D’un retournement l’autre
D’un Retournement à l’autre, de Frédéric Lordon, mise en scène de Luc Clémentin.
Frédéric Lordon, directeur de recherches au CNRS, membre des Économistes Atterrés, étudie depuis plusieurs années les logiques funestes du capitalisme actionnarial, des marchés financiers et de leurs crises. On peut régulièrement apprécier sa lucidité sur cette crise financière qui nous broie, dans ses articles publiés dans Le Monde Diplomatique. C’est une plume brillante et, à la lecture, cette pièce spirituelle en alexandrins nous avait transportés. Luc Clémentin avait découvert la finesse de ses analyses des « subprimes » américaines, en l’écoutant sur France-Inter dans l’émission de de Daniel Mermet, Là-bas si j’y suis.
Sur le, plateau, dix économistes en culottes courtes sont debout, très graves, derrière leurs pupitres. Ils s’interrogent sur les marchés financiers en pleine déroute : « Vos actes sont parlants, surtout leur hiérarchie qui dit quel est l’ordre où les gens sont servis. D’abord les créanciers, le peuple s’il en reste. Voilà en résumé la trahison funeste »(…) Ma banque, ma vie, mon œuvre, la race des seigneurs est notre appartenance, la banque va sombrer (…) Le crédit, c’est nous, nous sommes intouchables ! »
Heureusement, l’État est là; idée géniale, Sarkozy (Loïc Risser) est plus vrai que nature ; d’abord assis sur un petit pliant, flanqué de sa Carla qui lui sussure à l’oreille des chansons réconfortantes, il marche à croupetons, avec ses tics et ses discours trompeurs. L’État rachète tous les crédits pourris qui devaient mettre en faillite ces banquiers véreux, et le gouverneur de la Banque de France, coiffé d’une perruque, une bougie à la main, réconforte les banquiers coiffés d’un chapeau, qui chantent en italien et qui acclament le Président.

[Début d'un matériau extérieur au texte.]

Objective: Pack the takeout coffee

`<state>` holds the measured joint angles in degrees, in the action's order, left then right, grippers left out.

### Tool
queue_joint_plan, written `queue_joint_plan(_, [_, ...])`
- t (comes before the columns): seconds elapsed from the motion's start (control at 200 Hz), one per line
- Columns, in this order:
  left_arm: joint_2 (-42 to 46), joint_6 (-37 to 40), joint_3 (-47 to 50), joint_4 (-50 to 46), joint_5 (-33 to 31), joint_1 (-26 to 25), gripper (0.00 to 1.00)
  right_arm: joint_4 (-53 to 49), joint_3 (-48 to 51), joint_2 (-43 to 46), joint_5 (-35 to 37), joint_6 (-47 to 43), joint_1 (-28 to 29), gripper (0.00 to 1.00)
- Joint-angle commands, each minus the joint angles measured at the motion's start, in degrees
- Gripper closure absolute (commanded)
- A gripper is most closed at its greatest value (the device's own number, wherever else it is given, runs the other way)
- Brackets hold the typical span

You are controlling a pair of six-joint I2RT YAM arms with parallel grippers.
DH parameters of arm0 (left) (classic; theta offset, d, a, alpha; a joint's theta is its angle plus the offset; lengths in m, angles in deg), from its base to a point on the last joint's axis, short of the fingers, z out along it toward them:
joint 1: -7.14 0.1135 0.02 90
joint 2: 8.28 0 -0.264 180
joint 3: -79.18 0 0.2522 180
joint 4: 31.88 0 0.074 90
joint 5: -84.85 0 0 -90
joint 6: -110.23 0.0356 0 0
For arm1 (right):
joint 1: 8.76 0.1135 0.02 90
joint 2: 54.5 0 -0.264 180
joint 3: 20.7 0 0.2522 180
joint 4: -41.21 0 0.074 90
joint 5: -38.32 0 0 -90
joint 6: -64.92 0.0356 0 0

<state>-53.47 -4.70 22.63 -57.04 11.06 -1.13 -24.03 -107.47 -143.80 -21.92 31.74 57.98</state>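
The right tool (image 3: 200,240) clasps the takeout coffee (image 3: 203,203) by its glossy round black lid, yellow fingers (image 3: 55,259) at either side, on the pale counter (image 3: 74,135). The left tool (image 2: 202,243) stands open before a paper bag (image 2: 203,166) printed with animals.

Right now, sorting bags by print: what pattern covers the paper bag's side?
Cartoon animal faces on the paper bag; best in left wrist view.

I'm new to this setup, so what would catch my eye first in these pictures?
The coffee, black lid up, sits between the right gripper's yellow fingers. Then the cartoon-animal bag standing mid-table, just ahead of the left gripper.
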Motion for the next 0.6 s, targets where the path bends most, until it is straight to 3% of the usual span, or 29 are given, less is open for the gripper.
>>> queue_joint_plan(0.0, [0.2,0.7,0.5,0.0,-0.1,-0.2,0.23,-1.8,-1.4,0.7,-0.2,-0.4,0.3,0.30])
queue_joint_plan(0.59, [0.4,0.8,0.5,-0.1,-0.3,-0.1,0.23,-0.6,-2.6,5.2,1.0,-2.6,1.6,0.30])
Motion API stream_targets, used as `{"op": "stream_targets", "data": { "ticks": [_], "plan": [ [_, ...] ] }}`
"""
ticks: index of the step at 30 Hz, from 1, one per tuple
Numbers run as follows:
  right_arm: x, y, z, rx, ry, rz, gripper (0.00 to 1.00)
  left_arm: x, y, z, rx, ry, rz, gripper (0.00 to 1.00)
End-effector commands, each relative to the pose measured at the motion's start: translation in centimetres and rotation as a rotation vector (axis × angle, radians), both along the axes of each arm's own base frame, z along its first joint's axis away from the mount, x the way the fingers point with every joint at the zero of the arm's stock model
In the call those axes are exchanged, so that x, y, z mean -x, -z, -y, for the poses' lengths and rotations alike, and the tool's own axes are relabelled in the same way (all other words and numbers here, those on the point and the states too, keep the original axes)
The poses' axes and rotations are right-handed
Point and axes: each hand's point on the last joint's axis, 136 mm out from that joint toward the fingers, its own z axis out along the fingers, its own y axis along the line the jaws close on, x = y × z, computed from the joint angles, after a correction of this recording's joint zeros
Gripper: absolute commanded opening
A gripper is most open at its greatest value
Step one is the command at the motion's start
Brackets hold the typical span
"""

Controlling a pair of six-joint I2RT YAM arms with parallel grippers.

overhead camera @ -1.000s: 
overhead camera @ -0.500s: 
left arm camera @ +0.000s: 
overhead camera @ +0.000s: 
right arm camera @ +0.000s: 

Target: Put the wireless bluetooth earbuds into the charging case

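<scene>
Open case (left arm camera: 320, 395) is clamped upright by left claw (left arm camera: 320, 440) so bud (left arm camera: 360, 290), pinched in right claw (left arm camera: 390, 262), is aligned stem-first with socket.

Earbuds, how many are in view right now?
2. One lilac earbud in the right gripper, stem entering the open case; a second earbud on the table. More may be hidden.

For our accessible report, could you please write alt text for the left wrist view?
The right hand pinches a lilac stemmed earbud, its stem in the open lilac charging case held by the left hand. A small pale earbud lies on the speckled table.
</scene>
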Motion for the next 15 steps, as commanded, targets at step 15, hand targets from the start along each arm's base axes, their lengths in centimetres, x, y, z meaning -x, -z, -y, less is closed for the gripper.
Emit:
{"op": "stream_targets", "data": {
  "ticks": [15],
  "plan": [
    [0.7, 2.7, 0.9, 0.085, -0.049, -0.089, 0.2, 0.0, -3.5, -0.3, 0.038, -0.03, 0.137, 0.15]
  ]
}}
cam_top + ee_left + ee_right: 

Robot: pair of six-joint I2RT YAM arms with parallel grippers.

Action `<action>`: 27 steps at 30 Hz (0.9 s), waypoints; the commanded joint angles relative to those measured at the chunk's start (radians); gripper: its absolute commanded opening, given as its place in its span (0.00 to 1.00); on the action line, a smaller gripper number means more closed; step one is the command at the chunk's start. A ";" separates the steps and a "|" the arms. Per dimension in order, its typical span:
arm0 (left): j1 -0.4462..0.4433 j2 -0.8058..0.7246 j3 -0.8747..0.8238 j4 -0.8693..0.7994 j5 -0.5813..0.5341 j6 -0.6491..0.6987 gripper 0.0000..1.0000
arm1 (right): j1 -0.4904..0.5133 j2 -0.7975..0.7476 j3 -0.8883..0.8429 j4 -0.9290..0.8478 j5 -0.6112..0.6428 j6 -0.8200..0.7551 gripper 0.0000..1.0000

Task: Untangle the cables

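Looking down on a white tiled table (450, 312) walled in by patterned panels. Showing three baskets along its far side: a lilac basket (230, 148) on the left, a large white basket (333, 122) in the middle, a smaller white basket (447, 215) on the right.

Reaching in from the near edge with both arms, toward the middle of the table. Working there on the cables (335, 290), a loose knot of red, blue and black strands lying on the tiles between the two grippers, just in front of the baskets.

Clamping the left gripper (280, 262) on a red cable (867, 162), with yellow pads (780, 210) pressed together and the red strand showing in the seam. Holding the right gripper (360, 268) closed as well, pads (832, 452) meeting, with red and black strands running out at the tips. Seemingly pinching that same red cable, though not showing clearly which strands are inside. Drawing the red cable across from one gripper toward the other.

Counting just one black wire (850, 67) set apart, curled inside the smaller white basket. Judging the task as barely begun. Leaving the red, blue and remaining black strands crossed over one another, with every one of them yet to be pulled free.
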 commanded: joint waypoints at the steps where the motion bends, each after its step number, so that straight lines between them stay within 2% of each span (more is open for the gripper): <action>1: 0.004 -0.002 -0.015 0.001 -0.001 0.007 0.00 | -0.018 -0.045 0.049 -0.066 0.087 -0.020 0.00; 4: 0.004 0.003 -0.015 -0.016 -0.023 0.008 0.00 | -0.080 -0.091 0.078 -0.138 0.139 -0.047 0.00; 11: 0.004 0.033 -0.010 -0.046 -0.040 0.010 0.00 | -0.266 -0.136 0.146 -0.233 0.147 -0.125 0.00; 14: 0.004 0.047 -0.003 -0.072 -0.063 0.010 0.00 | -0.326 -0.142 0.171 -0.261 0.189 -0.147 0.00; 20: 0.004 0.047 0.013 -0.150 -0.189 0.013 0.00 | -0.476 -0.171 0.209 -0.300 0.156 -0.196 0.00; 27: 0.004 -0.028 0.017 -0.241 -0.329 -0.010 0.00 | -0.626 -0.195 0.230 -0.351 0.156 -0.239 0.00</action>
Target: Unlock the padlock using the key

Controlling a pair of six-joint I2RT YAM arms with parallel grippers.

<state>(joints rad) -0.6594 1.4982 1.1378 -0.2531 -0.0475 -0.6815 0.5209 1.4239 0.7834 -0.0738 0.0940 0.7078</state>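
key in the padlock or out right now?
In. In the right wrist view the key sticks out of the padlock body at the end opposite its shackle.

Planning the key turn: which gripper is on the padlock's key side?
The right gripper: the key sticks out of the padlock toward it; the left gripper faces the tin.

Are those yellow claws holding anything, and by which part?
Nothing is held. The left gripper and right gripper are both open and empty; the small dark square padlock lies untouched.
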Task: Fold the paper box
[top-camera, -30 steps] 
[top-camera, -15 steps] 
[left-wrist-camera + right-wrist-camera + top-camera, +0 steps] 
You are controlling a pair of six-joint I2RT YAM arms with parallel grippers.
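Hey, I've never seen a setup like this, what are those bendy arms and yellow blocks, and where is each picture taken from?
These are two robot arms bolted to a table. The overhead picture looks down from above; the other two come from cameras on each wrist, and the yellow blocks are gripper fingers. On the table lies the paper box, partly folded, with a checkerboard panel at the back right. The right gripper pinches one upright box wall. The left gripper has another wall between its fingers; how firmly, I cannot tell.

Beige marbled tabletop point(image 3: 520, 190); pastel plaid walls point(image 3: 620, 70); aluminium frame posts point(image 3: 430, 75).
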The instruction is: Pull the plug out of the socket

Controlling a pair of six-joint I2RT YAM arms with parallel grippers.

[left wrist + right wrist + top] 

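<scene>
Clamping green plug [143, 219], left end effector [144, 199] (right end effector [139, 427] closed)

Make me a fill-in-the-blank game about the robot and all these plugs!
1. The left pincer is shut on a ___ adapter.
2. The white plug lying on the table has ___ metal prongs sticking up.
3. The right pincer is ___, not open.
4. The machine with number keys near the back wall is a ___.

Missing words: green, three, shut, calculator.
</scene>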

Sarkozy prononce ses discours, et Hollande n’est pas en reste : « C’est la régulation qui conduit au marasme, prends l’oseille et tire-toi ! ». On entend régulièrement les annonces du métro: « Des pickpockets sont susceptibles d’agir dans la station ». Et c’est Luc Clémentin, le metteur en scène, qui joue Frédéric Lordon, en témoin lucide. On entend le discours de Hollande à Sarcelles : » Cet adversaire, c’est le monde de la finance ! ». On rit beaucoup, mais, au lendemain de cette déroute électorale de la gauche, ce spectacle est salutaire mais terrifiant. Créé à la Maison des Métallos en 2012, il a été aussi présenté à Confluences, au Monfort Théâtre, etc…. Ne ratez pas ce spectacle, s’il passe près de chez vous.
Edith Rappoport
Spectacle vu au Plateau 31 de Gentilly.